Exercise
Set down each line of the listing below exactly as it is written.

Raw data
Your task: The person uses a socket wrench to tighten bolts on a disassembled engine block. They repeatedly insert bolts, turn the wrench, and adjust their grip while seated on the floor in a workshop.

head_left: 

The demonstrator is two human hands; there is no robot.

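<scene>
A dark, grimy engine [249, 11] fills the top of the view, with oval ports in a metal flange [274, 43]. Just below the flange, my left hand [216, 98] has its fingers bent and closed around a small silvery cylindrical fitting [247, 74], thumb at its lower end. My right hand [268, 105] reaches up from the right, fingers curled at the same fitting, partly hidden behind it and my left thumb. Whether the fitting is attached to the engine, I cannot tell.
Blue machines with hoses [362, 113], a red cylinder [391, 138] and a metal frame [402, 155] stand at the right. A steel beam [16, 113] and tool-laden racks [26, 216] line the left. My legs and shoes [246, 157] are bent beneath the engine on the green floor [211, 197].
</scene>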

Exercise solution
Your task: The person uses a socket wrench to tighten bolts on a disassembled engine block. They repeatedly insert bolts, turn the wrench, and adjust their grip while seated on the floor in a workshop.

head_left: 

The demonstrator is two human hands; there is no robot.

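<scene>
A dark, grimy engine [249, 11] fills the top of the view, with oval ports in a metal flange [274, 43]. Just below the flange, my left hand [216, 98] has its fingers bent and closed around a small silvery cylindrical fitting [247, 74], thumb at its lower end. My right hand [268, 105] reaches up from the right, fingers curled at the same fitting, partly hidden behind it and my left thumb. Whether the fitting is attached to the engine, I cannot tell.
Blue machines with hoses [362, 113], a red cylinder [391, 138] and a metal frame [402, 155] stand at the right. A steel beam [16, 113] and tool-laden racks [26, 216] line the left. My legs and shoes [246, 157] are bent beneath the engine on the green floor [211, 197].
</scene>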

Nothing further is required by the exercise.